== Task goal ==
Locate every line in the records below that holds the word "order" and return each one.

Saved data entries
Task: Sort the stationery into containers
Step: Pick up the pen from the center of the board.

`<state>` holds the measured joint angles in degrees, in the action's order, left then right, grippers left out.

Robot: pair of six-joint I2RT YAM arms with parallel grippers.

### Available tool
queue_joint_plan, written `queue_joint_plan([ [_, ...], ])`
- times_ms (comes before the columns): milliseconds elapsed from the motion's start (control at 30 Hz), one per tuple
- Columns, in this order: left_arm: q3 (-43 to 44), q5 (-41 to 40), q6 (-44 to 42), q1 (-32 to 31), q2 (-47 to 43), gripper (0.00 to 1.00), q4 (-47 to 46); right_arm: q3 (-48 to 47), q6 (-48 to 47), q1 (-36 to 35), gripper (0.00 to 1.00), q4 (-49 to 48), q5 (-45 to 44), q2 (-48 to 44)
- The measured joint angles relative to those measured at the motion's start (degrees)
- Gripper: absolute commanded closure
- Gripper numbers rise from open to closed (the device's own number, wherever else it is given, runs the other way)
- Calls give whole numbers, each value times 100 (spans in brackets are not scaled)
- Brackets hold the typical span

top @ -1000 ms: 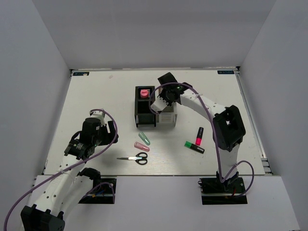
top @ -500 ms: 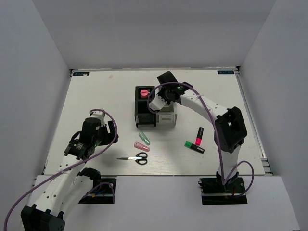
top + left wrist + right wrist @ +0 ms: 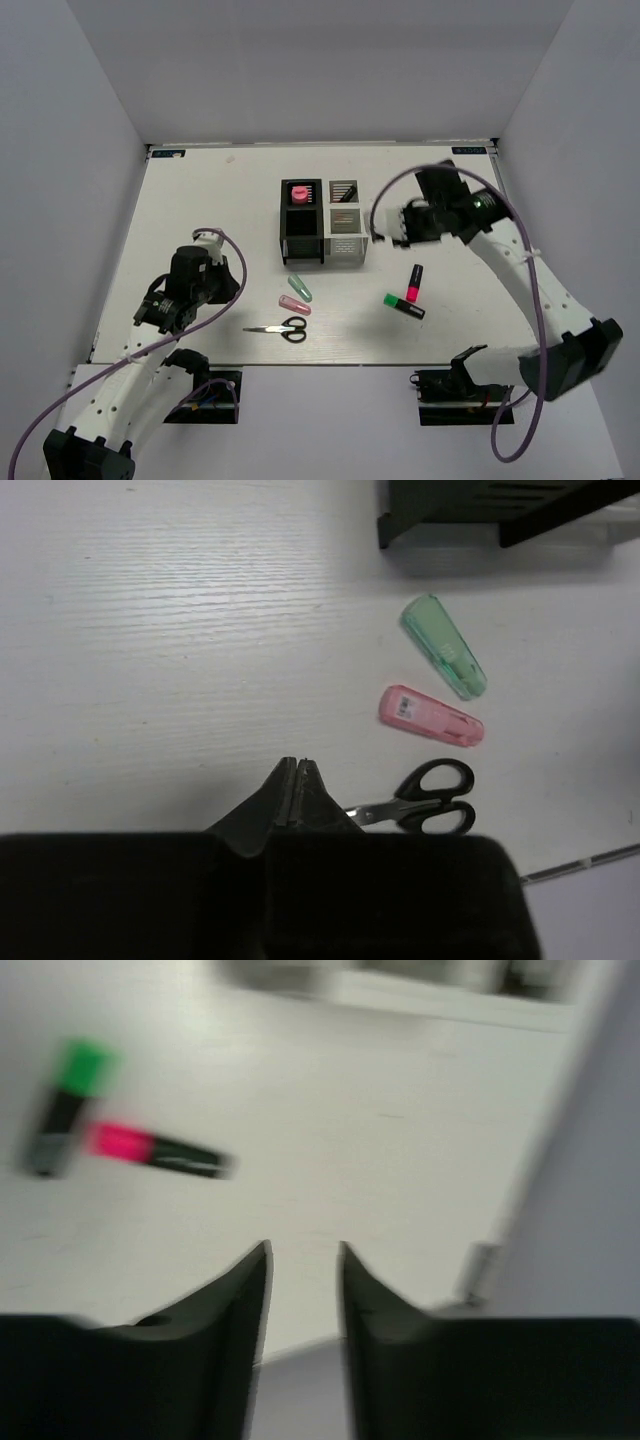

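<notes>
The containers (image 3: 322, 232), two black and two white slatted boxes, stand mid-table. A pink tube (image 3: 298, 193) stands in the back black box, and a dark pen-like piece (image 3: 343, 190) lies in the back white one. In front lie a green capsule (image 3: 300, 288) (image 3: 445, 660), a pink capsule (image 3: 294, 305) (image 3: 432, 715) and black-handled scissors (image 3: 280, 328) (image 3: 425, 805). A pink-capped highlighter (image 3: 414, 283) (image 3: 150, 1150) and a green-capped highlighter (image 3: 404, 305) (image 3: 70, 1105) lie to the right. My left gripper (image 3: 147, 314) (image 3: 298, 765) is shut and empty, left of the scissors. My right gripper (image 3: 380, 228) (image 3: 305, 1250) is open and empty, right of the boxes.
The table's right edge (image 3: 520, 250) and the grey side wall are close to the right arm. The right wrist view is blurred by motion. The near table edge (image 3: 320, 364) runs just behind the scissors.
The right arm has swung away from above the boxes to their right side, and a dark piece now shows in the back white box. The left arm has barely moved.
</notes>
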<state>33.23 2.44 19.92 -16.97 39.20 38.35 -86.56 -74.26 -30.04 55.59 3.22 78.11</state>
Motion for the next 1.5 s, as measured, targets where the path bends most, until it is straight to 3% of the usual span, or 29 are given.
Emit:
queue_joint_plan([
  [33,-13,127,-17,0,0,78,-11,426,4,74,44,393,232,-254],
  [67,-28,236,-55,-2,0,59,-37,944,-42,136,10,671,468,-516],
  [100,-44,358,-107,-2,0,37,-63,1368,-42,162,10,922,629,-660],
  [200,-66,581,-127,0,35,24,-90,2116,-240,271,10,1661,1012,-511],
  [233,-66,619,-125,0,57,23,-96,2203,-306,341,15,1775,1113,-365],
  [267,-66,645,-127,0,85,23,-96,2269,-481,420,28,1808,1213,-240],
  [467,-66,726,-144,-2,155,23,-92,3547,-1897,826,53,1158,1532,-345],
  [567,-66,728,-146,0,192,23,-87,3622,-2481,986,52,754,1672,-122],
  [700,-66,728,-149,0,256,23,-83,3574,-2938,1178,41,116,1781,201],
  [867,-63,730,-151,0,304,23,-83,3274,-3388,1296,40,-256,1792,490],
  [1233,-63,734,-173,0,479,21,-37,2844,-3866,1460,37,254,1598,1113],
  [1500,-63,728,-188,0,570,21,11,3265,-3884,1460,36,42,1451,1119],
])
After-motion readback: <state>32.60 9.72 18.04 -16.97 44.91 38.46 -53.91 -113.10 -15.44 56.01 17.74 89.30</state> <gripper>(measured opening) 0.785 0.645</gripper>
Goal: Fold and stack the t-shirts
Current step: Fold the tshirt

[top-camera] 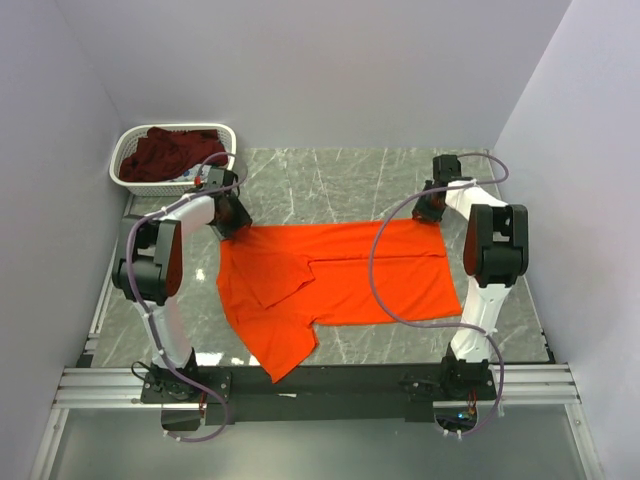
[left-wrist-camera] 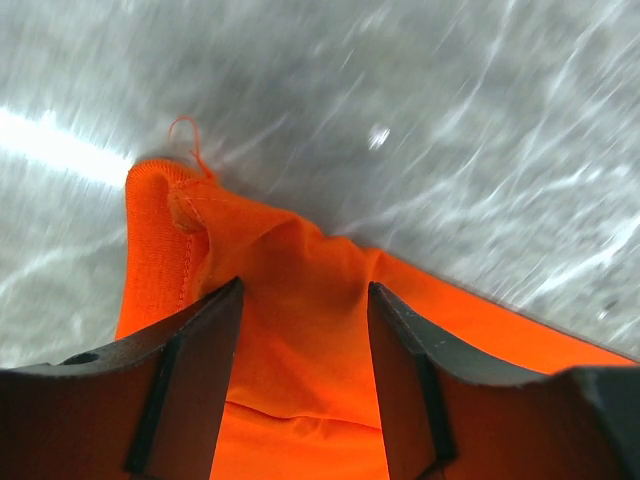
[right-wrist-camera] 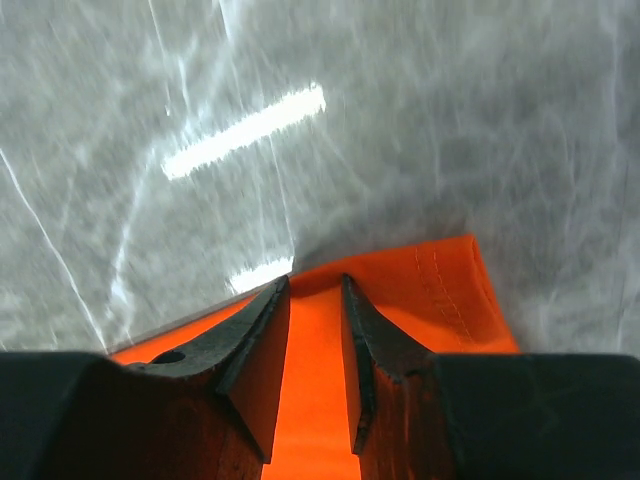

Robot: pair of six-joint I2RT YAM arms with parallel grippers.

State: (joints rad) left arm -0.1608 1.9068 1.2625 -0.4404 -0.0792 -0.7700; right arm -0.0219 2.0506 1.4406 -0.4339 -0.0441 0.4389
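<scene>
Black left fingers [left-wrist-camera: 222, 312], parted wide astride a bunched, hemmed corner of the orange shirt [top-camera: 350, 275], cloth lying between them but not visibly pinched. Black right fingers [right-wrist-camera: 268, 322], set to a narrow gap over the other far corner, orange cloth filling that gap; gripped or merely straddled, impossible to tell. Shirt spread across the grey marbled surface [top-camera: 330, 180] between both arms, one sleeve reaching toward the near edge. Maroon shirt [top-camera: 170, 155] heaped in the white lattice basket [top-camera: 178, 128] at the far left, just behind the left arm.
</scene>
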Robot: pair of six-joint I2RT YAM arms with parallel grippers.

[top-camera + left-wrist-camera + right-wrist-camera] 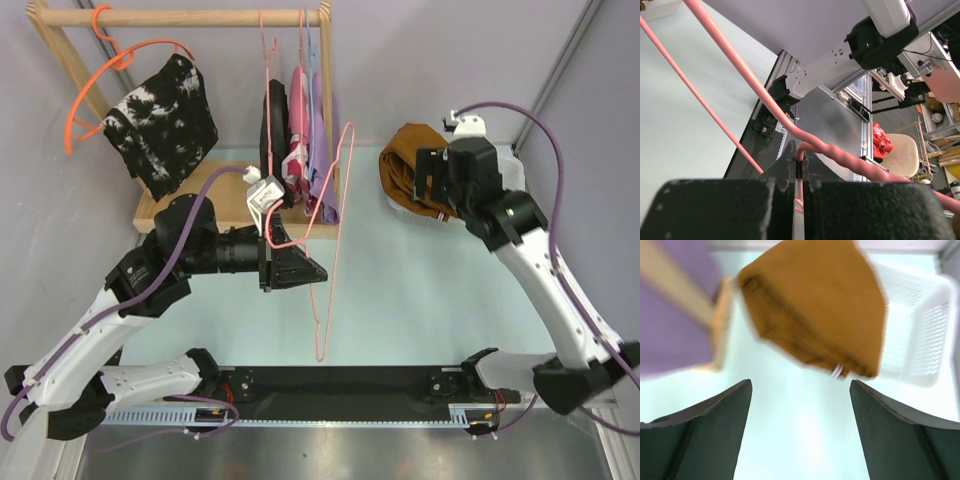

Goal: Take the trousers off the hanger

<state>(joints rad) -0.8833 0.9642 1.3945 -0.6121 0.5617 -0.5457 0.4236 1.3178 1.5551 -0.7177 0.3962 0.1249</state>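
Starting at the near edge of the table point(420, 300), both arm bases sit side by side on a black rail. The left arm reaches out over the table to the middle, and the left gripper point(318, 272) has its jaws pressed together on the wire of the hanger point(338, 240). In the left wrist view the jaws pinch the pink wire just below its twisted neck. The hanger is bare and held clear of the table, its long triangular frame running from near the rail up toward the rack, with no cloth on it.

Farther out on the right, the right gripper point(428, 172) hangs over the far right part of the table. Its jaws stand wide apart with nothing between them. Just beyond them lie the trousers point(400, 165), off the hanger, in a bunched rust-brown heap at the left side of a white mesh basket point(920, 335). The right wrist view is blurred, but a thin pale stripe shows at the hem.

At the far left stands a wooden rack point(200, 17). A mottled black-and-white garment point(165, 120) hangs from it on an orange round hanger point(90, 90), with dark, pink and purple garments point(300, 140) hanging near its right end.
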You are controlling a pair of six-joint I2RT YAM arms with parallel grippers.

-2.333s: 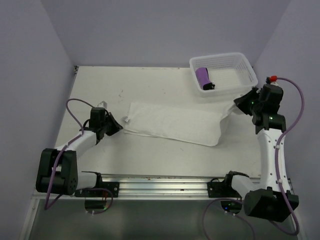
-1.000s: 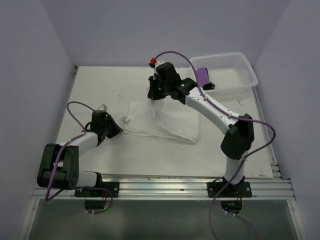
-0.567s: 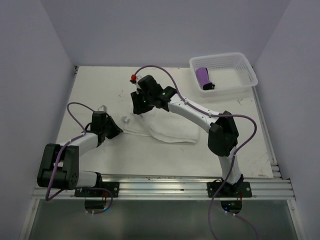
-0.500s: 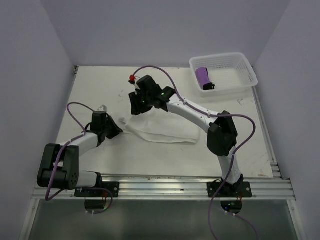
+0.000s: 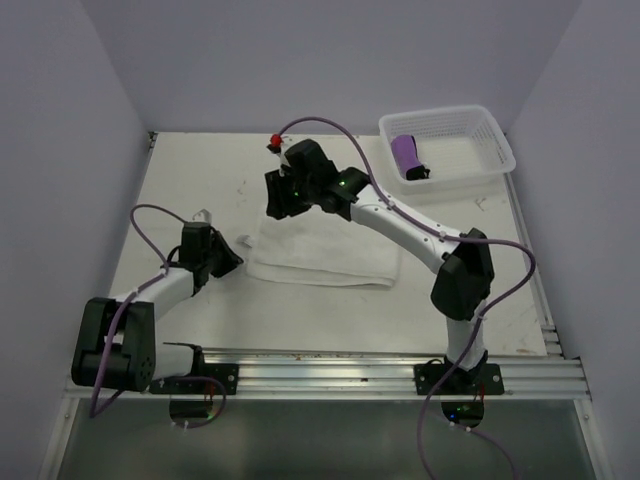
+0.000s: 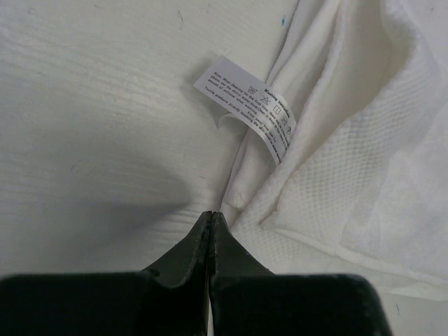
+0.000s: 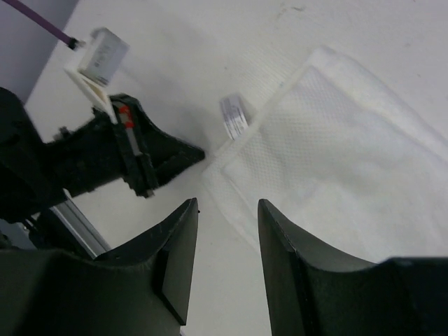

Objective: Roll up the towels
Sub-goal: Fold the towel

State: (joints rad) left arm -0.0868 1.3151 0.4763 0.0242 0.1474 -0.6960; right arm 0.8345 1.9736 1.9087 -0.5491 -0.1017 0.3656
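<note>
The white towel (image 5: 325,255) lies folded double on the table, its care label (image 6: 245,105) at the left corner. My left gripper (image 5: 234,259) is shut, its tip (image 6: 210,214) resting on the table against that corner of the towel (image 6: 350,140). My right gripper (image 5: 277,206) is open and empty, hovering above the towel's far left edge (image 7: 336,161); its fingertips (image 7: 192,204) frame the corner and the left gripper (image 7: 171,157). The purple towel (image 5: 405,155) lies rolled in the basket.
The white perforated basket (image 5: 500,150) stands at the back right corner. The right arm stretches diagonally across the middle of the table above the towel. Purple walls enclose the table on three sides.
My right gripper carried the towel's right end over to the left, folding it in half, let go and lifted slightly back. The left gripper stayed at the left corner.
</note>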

== Exercise output ==
`<state>` holds the measured joint angles in degrees, in the action's order, left then right, grippers left out.
- Columns, in this order: left_arm: q3 (-43 to 44), q5 (-41 to 40), q6 (-44 to 42), q1 (-32 to 31), q2 (-47 to 43), gripper (0.00 to 1.00), q4 (-47 to 46); right_arm: q3 (-48 to 47), q6 (-48 to 47), q1 (-36 to 35), gripper (0.00 to 1.00), q4 (-49 to 48), q5 (-45 to 44), q2 (-48 to 44)

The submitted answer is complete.